Information supplied —
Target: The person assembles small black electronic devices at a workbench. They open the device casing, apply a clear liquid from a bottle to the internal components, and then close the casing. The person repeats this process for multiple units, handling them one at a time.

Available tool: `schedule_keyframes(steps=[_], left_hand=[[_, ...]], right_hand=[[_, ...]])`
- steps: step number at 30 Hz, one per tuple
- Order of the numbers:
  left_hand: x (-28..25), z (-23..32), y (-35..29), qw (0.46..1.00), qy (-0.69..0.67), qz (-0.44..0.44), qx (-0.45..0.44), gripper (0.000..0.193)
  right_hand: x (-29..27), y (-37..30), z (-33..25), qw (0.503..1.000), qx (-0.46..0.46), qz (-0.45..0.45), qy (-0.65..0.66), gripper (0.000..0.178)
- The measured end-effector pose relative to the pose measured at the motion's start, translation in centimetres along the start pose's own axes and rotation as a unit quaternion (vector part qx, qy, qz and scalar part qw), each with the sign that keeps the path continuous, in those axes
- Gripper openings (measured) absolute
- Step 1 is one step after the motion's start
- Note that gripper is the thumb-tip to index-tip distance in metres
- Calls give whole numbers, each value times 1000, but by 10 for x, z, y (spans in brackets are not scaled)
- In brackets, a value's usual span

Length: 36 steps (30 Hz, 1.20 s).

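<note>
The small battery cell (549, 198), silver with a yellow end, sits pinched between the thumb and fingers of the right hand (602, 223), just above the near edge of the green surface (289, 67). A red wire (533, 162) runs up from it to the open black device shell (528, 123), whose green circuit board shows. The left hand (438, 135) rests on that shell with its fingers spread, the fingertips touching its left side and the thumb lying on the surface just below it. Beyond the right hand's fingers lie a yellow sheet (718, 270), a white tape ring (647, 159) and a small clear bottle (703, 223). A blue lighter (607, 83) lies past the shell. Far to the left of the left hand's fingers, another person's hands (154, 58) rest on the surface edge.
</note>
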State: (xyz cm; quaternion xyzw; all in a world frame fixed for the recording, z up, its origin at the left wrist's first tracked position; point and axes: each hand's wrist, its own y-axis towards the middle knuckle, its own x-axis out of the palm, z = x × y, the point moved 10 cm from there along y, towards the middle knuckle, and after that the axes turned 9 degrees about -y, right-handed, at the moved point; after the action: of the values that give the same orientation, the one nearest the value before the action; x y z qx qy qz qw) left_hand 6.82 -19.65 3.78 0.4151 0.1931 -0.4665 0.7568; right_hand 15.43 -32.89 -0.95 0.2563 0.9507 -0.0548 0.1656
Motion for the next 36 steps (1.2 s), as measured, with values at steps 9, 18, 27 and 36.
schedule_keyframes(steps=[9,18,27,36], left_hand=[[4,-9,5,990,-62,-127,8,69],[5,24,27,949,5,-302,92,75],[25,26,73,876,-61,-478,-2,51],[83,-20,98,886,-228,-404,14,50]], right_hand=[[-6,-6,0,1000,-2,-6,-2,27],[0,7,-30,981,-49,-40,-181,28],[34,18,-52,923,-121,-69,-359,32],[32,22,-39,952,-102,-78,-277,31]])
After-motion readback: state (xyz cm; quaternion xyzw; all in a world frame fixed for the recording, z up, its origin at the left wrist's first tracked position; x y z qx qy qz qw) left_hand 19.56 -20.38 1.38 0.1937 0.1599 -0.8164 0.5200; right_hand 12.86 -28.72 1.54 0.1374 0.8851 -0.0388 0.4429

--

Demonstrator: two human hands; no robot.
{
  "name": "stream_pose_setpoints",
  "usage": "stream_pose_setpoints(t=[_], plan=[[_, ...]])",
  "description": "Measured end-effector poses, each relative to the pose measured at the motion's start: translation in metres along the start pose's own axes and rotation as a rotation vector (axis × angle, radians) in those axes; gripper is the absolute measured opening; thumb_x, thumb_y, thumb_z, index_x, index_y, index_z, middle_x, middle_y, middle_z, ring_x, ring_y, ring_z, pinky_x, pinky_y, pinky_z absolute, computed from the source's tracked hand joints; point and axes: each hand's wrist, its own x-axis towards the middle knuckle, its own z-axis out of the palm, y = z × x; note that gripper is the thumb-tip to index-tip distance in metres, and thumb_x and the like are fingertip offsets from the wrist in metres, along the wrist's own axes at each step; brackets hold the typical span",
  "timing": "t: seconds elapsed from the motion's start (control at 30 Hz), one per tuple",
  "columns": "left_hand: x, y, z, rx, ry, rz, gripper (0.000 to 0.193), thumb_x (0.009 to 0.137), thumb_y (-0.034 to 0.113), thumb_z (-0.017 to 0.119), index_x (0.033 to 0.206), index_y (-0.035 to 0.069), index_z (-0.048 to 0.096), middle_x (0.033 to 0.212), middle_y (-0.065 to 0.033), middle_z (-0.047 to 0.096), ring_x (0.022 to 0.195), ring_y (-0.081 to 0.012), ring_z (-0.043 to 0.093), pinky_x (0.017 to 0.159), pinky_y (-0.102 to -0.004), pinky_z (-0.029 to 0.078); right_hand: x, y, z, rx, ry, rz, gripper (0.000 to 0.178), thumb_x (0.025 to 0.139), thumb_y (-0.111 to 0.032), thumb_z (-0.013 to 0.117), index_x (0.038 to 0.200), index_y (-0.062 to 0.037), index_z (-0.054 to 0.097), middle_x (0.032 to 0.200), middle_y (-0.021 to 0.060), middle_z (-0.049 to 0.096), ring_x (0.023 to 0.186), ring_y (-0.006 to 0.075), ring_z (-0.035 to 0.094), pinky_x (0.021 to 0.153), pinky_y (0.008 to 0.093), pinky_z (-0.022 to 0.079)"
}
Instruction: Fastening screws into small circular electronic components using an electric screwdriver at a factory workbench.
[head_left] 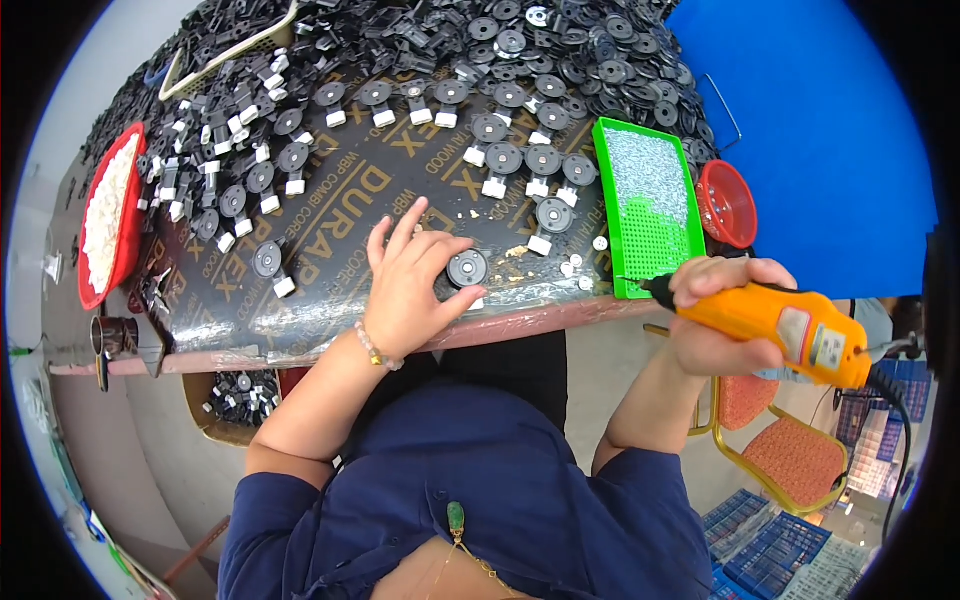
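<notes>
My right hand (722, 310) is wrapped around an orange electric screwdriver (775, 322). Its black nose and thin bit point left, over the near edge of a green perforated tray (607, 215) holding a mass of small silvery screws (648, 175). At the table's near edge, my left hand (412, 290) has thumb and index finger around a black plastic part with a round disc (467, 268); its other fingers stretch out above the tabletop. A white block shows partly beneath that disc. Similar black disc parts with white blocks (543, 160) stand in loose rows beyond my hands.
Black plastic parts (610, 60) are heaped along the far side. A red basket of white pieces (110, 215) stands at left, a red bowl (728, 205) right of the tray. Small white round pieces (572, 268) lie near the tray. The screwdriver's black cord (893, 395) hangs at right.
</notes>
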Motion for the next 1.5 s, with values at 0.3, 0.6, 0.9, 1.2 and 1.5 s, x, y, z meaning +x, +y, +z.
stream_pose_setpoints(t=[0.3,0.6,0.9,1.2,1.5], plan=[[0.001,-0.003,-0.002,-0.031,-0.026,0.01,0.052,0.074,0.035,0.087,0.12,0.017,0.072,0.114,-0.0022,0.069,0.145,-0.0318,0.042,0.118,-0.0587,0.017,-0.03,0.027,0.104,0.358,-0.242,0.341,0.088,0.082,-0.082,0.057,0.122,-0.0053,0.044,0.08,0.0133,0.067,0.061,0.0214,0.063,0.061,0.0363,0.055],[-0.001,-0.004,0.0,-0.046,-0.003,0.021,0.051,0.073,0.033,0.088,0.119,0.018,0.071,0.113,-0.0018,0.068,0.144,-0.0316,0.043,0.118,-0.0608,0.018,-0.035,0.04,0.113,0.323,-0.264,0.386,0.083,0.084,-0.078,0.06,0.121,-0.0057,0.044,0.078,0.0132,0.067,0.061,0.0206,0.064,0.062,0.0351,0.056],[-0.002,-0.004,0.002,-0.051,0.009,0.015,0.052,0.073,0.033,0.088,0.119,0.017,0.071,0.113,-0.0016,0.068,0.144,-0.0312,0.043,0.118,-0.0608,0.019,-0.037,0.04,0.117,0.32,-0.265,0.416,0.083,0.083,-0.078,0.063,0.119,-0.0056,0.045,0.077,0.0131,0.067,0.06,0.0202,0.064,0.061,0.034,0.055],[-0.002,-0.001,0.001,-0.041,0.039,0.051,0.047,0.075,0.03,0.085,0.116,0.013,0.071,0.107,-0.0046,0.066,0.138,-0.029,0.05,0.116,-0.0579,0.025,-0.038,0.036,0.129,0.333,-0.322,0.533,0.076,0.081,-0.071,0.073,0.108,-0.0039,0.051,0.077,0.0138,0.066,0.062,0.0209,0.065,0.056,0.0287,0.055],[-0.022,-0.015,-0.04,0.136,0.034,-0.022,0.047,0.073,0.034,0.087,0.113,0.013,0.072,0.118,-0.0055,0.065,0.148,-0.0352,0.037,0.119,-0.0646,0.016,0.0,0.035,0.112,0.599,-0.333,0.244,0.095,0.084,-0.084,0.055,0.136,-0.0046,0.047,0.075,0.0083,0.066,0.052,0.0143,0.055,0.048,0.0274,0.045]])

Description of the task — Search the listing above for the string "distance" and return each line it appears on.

Answer box —
- Note that gripper is the thumb-tip to index-tip distance in metres
  "description": "Measured end-effector poses, each relative to the pose measured at the motion's start: translation in metres along the start pose's own axes and rotation as a rotation vector (axis × angle, radians) in those axes; gripper is the absolute measured opening; thumb_x, thumb_y, thumb_z, index_x, index_y, index_z, middle_x, middle_y, middle_z, ring_x, ring_y, ring_z, pinky_x, pinky_y, pinky_z absolute, computed from the source's tracked hand joints; point and axes: each hand's wrist, its own x-axis towards the middle knuckle, its own z-axis out of the palm, y = z × x; note that gripper is the thumb-tip to index-tip distance in metres, and thumb_x and the like are fingertip offsets from the wrist in metres, along the wrist's own axes at each step; brackets hold the typical span",

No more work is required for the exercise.